Professionally we’ve managed the challenges well and continued to work effectively, supporting our clients throughout the restrictions. But socially it has been more difficult, we are a close-knit team and we’ve all missed that more personal dynamic day to day.
Crisis Management with Remote Solutions
Just over a year ago, we were starting to deal with the virus and the industry certainly didn’t stop. While some areas struggled, media organisations managed to make studios Covid safe and continue to output content effectively. Overall, I think that businesses have adapted extremely well. At 7fivefive, we had to take a very critical look at everything we were doing to check for any roadblocks. Everything from engineering practises, to the sales process and account sign off needed to be under scrutiny to make sure we could operate as seamlessly as possible.
For a lot of organisations productivity hasn’t been an issue during the pandemic. Everyone in the industry wanted their company to do well and move forward through a difficult time. Often the challenge is getting staff to disconnect and have a better work / life balance while operating remotely.
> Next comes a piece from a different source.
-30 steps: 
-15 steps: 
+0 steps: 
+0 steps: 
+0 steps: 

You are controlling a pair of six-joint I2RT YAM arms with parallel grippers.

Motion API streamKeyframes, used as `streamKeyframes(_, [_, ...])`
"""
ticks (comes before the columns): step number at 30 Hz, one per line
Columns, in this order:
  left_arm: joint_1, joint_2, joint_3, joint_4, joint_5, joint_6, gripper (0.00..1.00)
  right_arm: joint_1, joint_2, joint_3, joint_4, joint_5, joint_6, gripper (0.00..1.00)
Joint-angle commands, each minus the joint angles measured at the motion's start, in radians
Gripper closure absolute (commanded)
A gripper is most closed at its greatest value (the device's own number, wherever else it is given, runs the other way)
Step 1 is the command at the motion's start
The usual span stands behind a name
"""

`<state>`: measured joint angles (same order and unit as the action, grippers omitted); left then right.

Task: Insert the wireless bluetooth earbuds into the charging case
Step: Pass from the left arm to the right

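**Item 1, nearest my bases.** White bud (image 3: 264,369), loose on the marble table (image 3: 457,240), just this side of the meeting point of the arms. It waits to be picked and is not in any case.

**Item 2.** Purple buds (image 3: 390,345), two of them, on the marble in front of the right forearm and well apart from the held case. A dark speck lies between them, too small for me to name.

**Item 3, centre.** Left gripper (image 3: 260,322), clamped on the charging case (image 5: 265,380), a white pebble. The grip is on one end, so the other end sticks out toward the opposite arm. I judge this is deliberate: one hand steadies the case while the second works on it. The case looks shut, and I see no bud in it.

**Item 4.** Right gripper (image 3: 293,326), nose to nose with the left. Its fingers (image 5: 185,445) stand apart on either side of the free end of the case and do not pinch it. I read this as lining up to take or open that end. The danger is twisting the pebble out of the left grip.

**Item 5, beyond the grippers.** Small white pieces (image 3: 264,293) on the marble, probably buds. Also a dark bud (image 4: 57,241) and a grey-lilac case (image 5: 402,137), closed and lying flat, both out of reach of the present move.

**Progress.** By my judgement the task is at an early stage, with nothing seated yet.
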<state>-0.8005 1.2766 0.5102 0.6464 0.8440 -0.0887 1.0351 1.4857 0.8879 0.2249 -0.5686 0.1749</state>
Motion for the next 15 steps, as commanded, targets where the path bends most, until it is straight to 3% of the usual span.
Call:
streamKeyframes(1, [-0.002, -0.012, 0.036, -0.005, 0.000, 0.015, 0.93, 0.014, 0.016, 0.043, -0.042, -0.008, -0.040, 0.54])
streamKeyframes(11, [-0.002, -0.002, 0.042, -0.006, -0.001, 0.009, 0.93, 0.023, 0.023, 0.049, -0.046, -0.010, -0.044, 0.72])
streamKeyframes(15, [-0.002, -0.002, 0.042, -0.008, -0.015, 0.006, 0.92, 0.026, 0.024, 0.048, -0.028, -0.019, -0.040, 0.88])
The initial crisis management solution, of using personal storage devices for content has now been abandoned by broadcasters as completely impractical. Most have also realised that downloading and uploading footage during the editing stages is unmanageable over the long-term. That process ultimately creates a disjointed workflow which makes it difficult for production teams to be responsive and collaborate effectively.
Media organisations switched to virtual editing workflows, so teams could remotely access cloud-based centralised infrastructure. Quality tools enable broadcasters to only use what they need to, maintaining control over the cloud economics. One great thing about operating with remote workstations is that the infrastructure can be spun up and spun down, to align with the ebb and flow of content creation. If a top tier news story or a one-off event needs more capacity, then additional deployments can be made to meet demand. Capacity can then be reduced once scheduling returns to normal. Virtualised workstations are only effective if usage can be streamlined wherever possible. By monitoring the resources available, how many users are connected, which files they are accessing and how much bandwidth is being used, administrators can ensure that editing in the cloud stays cost efficient.
Remote solutions are likely to become a standard part of the editing process, long after the pandemic is over. For an industry which regularly uses freelance staff, it makes perfect sense to decentralise editing suites and allow teams more autonomy over where they work. In future, most organisations will have an expectation that their staff can operate within a blended environment, split between home and the office. Companies want their offices to do more and offer more flexibility. Classically, edit workstations have been fixed positions but new technology is opening up other options. Not just allowing staff to work from home but also reconfiguring how office spaces are used in the long-term.